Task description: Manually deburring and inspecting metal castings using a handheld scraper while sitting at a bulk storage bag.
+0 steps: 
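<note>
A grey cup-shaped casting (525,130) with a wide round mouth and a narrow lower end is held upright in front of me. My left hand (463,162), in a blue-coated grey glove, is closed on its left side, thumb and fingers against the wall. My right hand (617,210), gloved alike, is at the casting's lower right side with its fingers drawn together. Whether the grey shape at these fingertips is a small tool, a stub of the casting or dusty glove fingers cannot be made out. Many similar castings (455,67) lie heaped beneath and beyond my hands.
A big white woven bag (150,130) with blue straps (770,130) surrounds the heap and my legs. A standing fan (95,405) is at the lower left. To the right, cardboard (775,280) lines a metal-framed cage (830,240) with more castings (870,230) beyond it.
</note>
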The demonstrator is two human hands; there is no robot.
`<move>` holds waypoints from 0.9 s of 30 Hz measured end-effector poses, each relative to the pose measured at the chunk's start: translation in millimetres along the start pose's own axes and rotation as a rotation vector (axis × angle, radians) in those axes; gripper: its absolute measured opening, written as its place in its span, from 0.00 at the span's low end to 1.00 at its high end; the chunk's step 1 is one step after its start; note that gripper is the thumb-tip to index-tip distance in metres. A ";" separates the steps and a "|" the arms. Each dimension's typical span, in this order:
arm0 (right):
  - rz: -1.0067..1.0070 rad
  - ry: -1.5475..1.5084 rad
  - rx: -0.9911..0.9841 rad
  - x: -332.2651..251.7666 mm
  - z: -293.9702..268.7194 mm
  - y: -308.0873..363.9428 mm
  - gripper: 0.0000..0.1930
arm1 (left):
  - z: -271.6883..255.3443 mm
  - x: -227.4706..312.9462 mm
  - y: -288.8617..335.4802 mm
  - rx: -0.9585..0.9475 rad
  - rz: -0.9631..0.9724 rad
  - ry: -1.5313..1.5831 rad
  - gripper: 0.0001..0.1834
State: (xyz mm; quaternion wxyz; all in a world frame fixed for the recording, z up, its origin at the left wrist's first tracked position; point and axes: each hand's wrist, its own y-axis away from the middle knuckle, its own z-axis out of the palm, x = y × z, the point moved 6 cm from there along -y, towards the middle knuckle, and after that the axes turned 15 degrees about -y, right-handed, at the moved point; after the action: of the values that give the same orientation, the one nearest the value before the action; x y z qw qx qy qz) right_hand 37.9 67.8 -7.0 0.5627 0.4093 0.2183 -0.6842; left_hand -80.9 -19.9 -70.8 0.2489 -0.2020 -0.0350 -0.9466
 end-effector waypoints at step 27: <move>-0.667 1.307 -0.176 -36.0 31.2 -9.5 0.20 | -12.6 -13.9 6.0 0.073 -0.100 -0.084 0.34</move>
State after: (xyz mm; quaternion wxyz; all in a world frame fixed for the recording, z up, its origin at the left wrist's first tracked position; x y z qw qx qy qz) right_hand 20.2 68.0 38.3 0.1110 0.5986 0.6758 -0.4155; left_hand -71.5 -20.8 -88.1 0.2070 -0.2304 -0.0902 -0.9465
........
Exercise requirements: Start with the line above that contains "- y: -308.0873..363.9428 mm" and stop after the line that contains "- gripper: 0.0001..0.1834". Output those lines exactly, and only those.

Answer below:
  - y: -308.0873..363.9428 mm
  - gripper: 0.0000..0.1930
arm1 (left):
  - z: -271.6883..255.3443 mm
  - x: -227.4706..312.9462 mm
  - y: -288.8617..335.4802 mm
  - rx: -0.9585..0.9475 rad
  - rz: -0.9631..0.9724 rad
  - ry: -1.5313..1.5831 rad
  - gripper: 0.0001..0.1834

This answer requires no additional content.